Interessant Folgerung für alle Einsteiger im Bergwandern. Der Muskelkater kommt beim Absteigen, d.h. wenn Sie nur einen Weg schaffen, sollten Sie aufsteigen und mit der Gondel runter fahren.

Ursachen für die Schmerzen: es bilden sich Mirco kleine Risse in der Muskulatur, sogenannte Microtraumata.

Die Ursachen sind also zu hohe Belastung, zu schwache Muskulatur, ungewohnte Belastung.

Die erste Maßnahme ist also die richtige Trainingsplanung und Steuerung sowie korrekte Übungsausführung. Ordentliches Aufwärmen führt zu einer erhöhten Leistungsfähigkeit der Muskulatur. Entspannung und Lockerung nach dem Training verbessern Durchblutung und Regenerationsfähigkeit. Großflächige sanfte Massagen und Wärmeanwendungen, Sauna, Bäder etc. verbessern auch die Regeneration.

Dehnen verhindert keinen Muskelkater!
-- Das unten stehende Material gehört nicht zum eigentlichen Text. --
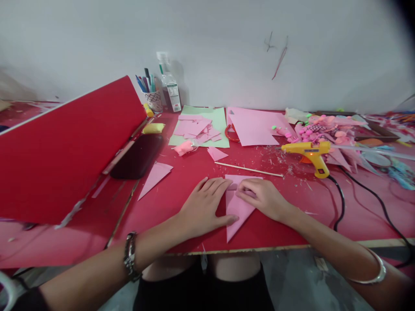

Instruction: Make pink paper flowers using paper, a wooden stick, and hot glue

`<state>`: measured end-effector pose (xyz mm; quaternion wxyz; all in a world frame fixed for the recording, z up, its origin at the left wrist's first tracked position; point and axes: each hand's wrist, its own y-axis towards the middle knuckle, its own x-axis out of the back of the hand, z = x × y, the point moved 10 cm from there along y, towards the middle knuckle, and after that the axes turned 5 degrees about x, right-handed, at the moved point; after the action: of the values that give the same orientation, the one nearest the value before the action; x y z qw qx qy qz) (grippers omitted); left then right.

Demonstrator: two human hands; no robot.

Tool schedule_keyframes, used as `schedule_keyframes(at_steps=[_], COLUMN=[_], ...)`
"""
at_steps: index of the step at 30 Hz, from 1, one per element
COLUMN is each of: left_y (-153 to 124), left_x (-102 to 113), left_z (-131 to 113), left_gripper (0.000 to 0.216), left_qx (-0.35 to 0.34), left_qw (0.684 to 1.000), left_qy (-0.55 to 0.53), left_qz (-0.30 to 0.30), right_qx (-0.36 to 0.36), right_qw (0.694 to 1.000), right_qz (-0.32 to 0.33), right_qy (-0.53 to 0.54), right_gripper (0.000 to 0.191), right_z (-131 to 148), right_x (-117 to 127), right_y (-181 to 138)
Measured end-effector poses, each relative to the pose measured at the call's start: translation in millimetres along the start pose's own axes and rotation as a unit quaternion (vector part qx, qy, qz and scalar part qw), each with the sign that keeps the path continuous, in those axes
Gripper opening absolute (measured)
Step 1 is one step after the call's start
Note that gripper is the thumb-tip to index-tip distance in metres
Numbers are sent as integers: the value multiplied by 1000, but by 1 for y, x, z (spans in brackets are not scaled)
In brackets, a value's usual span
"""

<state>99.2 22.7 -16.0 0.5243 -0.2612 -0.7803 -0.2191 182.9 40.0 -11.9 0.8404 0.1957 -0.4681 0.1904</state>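
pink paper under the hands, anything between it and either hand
Nothing visible: the left hand's fingertips and thumb lie over the paper's left side, and the right hand is at its right. The stick lies beyond its far edge, outside both hands' way.

Through my remote feed I see two bare hands, the left hand (204, 210) and the right hand (266, 196). The left wrist wears a chunky bracelet (130, 255), dark with silvery patches and knobbly along its edge; its finer pattern is too small for me to read. A slim, smooth, silver-coloured bangle (382, 273) circles the right forearm. At my lower left, a plain black sleeve (32, 301) covers part of the left arm. Black shorts (168, 289) end in curved hems across the bare legs (233, 265).
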Motion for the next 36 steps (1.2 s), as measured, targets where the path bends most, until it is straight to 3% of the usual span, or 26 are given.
schedule_keyframes(at_steps=[20,36], left_y=[-2,-15], left_x=[1,2], left_z=[-2,-3], left_gripper=[74,77], left_qx=[-3,36], left_qw=[1000,999], left_qy=[-2,5], left_qz=[-7,0], right_qx=[5,9], right_qw=[995,995], right_qz=[4,-1], right_qy=[-98,-102], right_gripper=[25,24], right_z=[4,6], right_x=[-4,-4], right_y=[4,4])
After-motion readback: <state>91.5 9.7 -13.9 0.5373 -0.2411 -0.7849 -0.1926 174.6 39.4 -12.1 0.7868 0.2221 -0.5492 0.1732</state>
Wer an einem hochbelasteten Muskel auch noch mit Gewalt zieht, fördert eher Verletzungen.

Zum Thema Trainingsplanung: der Muskelkater ist meistens erst 12-24 Std nach Belastung zu spüren. Ich selbst merke es meistens nach 2 Tagen. Wenn Sie am nächsten Tag dieselbe Muskelgruppe nochmal trainieren, weil Sie möglicherweise den Muskelkater noch nicht spüren, dann machen Sie sich völlig platt. Wenn Sie als trainieren müssen, suchen Sie sich eine andere Muskelgruppe aus.

Ein Muskelkater ist aber natürlich auch ein guter Indikator für die eigenen Leistung:

Haben Sie bei identischer Trainingsbelastung keinen Muskelkater mehr, dann haben Sie Ihre Leistungsfähigkeit gesteigert!